The Curious Case of China’s Huawei with the US

30 January 2019 | 08:53 Code : 1981437 From Other Media General category
The Curious Case of China’s Huawei with the US

This week, the US will hold trade talks with China, which the White House is insisting is totally unrelated to the 23 charges the Justice Department has just filed against major Chinese telecom Huawei.

 

The White House claims charges center on violating US sanctions against Iran, and ‘stealing trade secrets.’ It’s more than that. These charges are part of a growing Trump Administration effort to contain China, mostly focusing on hiding the fact that America is now officially bankrupt and isolated, as well as containing a rising China and keeping it from bidding on major technological and infrastructure contracts around the world. It is also the pretext for having Canada capture the company’s CFO and try to extradite her to America. 

 

The detention of Meng has fueled tensions between China and Canada, and forced Canada’s Ambassador to China to be sacked over the weekend. The ambassador was fired for saying that Meng could make a case against being extradited to the US, which is inconsistent with the ani-China position of the government of Canada.

 

Think about it. This is no longer about Iran or China violating unilateral sanctions imposed by the US in great violation of the 2015 nuclear deal and the UN resolution endorsing that. America’s trade war began last year with what was essentially a punitive raid not just against China but the European Union, Canada, Mexico, and a host of other nations that had said no to Trump’s one-man foreign policy. 

 

Let’s start with always over there. The US government has already lost the trade war with the wold community - with remarkable consistency. America’s officials and grunts at the bottom, warmongers and regime change addicts are hardly to blame. The fish, as they say, rots from the head, which in this case means Trump and his immediate advisors, including Mike Pompeo and John Bolton. 

 

They all know that the White House cannot turn this defeat into victory. The only way to win the trade wars is by ending them, but isolationist Trump seems unable to recognize this. So the illegal Iran sanctions notwithstanding, the future, the surest way to turn defeat into victory would be to avoid such needless wars. On the other hand, a surefire way to defeat is to persist in them out of fear, greed, opportunism, careerism, or similar political motives. These are lessons Trump’s gung-ho experts and advisors have little incentive to absorb, let alone act upon - and because they won’t, the world community must.

 

At any rate, just like its illegal wars and regime change fantasies, Washington’s sanctions regime, detention of Chinese CEOs and extreme trade protectionist measures inhibit fair competition and multilateralism. Washington abuses national security laws to obstruct the normal investment activities of foreign companies - including China’s - on American shores. In contrast, Beijing continues to be the global standard-bearer for fair trade through its “Made in China 2025” policy and the $1 trillion Belt and Road Initiative.
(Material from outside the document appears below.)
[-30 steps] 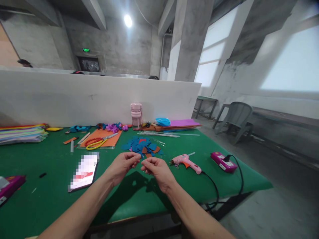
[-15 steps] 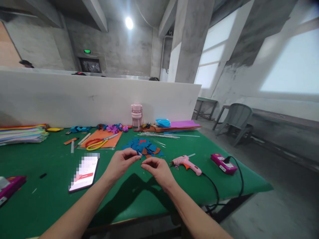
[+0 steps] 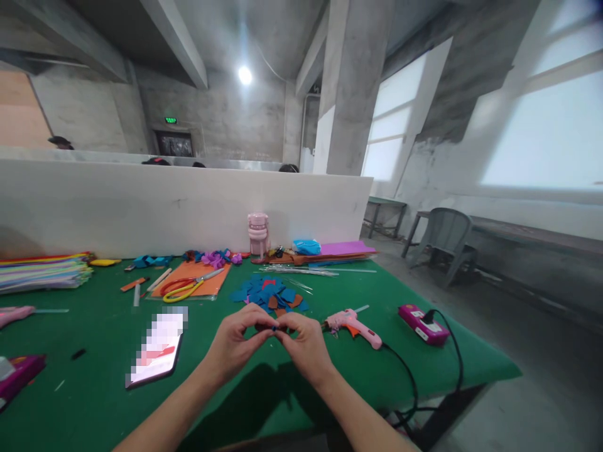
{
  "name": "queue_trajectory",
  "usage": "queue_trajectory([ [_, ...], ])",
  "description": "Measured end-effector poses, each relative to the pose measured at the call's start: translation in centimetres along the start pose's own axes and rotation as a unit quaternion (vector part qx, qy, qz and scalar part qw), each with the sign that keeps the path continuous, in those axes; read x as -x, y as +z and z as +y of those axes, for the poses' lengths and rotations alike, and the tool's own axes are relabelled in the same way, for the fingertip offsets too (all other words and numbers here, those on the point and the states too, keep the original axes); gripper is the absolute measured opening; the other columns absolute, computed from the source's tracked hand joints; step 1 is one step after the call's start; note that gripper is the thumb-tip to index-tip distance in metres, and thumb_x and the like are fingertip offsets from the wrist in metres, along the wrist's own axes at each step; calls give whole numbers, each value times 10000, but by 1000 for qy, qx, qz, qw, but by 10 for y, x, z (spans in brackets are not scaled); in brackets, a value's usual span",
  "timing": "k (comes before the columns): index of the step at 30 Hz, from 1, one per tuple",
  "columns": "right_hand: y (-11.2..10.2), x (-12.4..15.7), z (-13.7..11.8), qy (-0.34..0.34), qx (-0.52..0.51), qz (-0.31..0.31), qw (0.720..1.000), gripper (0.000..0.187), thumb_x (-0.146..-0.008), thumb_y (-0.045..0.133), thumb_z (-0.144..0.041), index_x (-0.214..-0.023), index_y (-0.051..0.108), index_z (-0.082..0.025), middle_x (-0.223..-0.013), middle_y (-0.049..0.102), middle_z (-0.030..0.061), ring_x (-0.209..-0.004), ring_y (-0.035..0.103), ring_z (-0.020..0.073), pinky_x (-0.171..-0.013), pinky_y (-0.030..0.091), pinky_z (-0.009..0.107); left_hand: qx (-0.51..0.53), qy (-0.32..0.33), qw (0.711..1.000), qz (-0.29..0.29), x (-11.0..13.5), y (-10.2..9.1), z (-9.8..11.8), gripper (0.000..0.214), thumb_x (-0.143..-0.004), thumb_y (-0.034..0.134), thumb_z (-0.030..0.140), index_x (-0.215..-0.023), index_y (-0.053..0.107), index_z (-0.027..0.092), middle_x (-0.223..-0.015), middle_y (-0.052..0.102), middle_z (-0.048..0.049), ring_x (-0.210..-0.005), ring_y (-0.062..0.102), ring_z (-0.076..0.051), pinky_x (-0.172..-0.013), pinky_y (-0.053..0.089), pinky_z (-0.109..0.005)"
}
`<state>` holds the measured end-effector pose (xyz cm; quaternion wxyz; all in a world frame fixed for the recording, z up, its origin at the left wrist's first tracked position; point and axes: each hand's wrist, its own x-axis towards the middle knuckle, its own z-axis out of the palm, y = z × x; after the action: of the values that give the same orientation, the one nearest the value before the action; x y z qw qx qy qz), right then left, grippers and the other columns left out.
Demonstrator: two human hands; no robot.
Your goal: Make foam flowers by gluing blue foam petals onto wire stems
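My left hand (image 3: 238, 342) and my right hand (image 3: 304, 342) meet fingertip to fingertip above the green table (image 3: 94, 383). Between the pinched fingers sits a tiny blue piece (image 3: 274, 328). Both hands are closed in a pinch on it. Just beyond them lies a pile of blue and brown foam cut-outs (image 3: 269, 294). A pink glue gun (image 3: 352, 321) lies to the right of my right hand. A phone (image 3: 156, 349) lies to the left of my left hand.
Red-and-yellow scissors (image 3: 184, 284) rest on an orange sheet. A stack of coloured sheets (image 3: 42, 271) lies far left, a pink bottle (image 3: 258, 233) by the white partition (image 3: 141, 201). A magenta power box (image 3: 423, 315) with black cable sits right. A grey chair (image 3: 445, 242) stands beyond.
My hands have come together until the fingertips touch, and they sit lower and nearer in view. The camera has tilted, showing another pink glue gun at the left edge.
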<state>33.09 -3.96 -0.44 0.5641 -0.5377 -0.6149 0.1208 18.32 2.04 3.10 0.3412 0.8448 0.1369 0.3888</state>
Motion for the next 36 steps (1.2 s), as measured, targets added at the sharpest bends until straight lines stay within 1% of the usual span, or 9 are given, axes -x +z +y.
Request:
queue_trajectory([
  [4, 0, -1, -2, 9, 5, 4, 1000, 64, -709, 625, -176, -739, 680, -190, -713, 654, 13, -667, 568, 133, -647, 419, 229, 24, -30, 999, 12, -1, 1, -2, 111, -757, 589, 245, -794, 665, 174, -769, 619, -41, -752, 559, -147, -699, 424, -252],
  [7, 1, 0, -4, 47, -20, -3, 999, 74, -717, 619, -221, -728, 683, -187, -687, 652, 8, -631, 550, 125, -610, 409, 226, 77, -106, 990, 46, -3, 1, -6, 113, -722, 619, 274, -748, 647, 168, -742, 603, -21, -724, 544, -140, -674, 419, -243],
  [11, 4, 1, -4, 127, -133, -58, 981, 84, -689, 631, -239, -681, 663, -161, -596, 603, -8, -547, 510, 103, -530, 385, 211, 168, -221, 957, 82, -5, 1, -10, 172, -660, 677, 306, -701, 604, 156, -695, 561, 10, -670, 496, -109, -626, 397, -213],
  [14, 7, 1, -6, 171, -209, -86, 959, 127, -662, 657, -273, -647, 635, -148, -541, 558, -25, -485, 468, 81, -483, 361, 201, 237, -264, 930, 96, -5, 4, -12, 216, -643, 693, 326, -686, 584, 144, -637, 516, 26, -598, 451, -84, -568, 371, -199],
  [20, 9, 1, -6, 235, -289, -100, 923, 234, -618, 702, -351, -651, 631, -130, -564, 588, -10, -468, 467, 68, -493, 363, 203, 338, -295, 891, 72, -7, 7, -17, 261, -648, 693, 359, -648, 574, 126, -588, 489, 27, -551, 441, -69, -530, 365, -191],
  [24, 5, 1, 1, 274, -315, -90, 904, 255, -599, 722, -366, -671, 636, -137, -581, 593, -11, -480, 457, 60, -491, 336, 195, 371, -330, 865, 65, -7, -4, -25, 302, -717, 636, 374, -935, 617, 165, -769, 586, -13, -610, 506, -73, -571, 404, -202],
  [26, 2, 0, 4, 298, -333, -87, 890, 261, -591, 732, -366, -676, 630, -141, -585, 590, -16, -481, 447, 53, -484, 315, 185, 371, -345, 859, 75, -6, -9, -32, 322, -736, 616, 371, -993, 607, 177, -807, 600, -25, -631, 525, -82, -582, 417, -214],
  [31, -1, -1, 7, 320, -372, -85, 867, 263, -584, 746, -338, -695, 622, -136, -582, 583, -19, -472, 430, 40, -479, 294, 174, 353, -357, 861, 77, -3, -13, -48, 229, -701, 658, 333, -776, 620, 120, -640, 559, 5, -550, 496, -58, -526, 381, -183],
  [36, 0, -1, 6, 320, -372, -87, 867, 271, -579, 747, -344, -675, 606, -134, -577, 583, -22, -460, 426, 35, -475, 277, 175, 306, -362, 877, 78, -5, -11, -45, 280, -655, 694, 344, -795, 640, 107, -669, 593, -19, -559, 508, -65, -540, 388, -193],
])
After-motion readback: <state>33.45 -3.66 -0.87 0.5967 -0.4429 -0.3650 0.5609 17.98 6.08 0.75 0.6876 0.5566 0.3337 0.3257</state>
Indeed, China does not want to enter into a trade battle, “but it will fight one if necessary" and it can’t lose:

 

Trump once tweeted that the US is not in a trade war with China - and "that war was lost many years ago" by previous US leadership. He said, "We are not in a trade war with China, that war was lost many years ago by the foolish, or incompetent, people who represented the US.” 

 

The irony is that China as an economic superpower, is being punished for hard work and innovation. But it will not roll out a white flag. There are reams of data to support this position. In 2017, China’s total spending on research and development hit $257 billion, ranking second globally. China continues to reform its economic system through innovation and domestic demand - not through alleged intellectual property theft.

 

China’s rise as a global technology powerhouse is acknowledged in the West, where not even one nation backs Trump’s trade battle, desperate moves and shenanigans. Last but not the least, China’s trade flows are more balanced than Trump would like to acknowledge in his tweets. They are in line with the rules of the World Trade Organization. China's trade and investment practices are anchored in international law and economic reason. Beijing even stands ready for a win-win compromise. The same cannot be said of Washington.

 

In summation, the trade wars have affected every economic sector in the US and beyond. According to US scholars and businesses, China is a net-seller of US debt. The US’s biggest creditor is doing just enough to let the Treasury and Trump know that they can send yields soaring and can’t afford it if China unloads the whole $1+ trillion amount. It’s no doubt a financial weapon of mass-destruction that China could easily use.

 

Washington’s traditional allies in Europe and Asia also have no interest in US sanctions or trade deals with just the US. They continue to resist US efforts to create bilateral free trade deals or violate UN resolutions. Even the Group of 20 countries have pushed back against the Trump administration. They are pressing the US to end its trade wars and sanctions regime in the best interests of all countries.

 

On balance, the Trump administration needs to kick its sanctions addiction and change its “might-makes-right” mindset, because it only fuels isolationism, protectionism and anti-globalization tendencies. The world is stirring up together, adjusting to Washington’s protectionism by developing regional trade agreements and diversifying trade partners. In between, the US is losing, and it is losing big.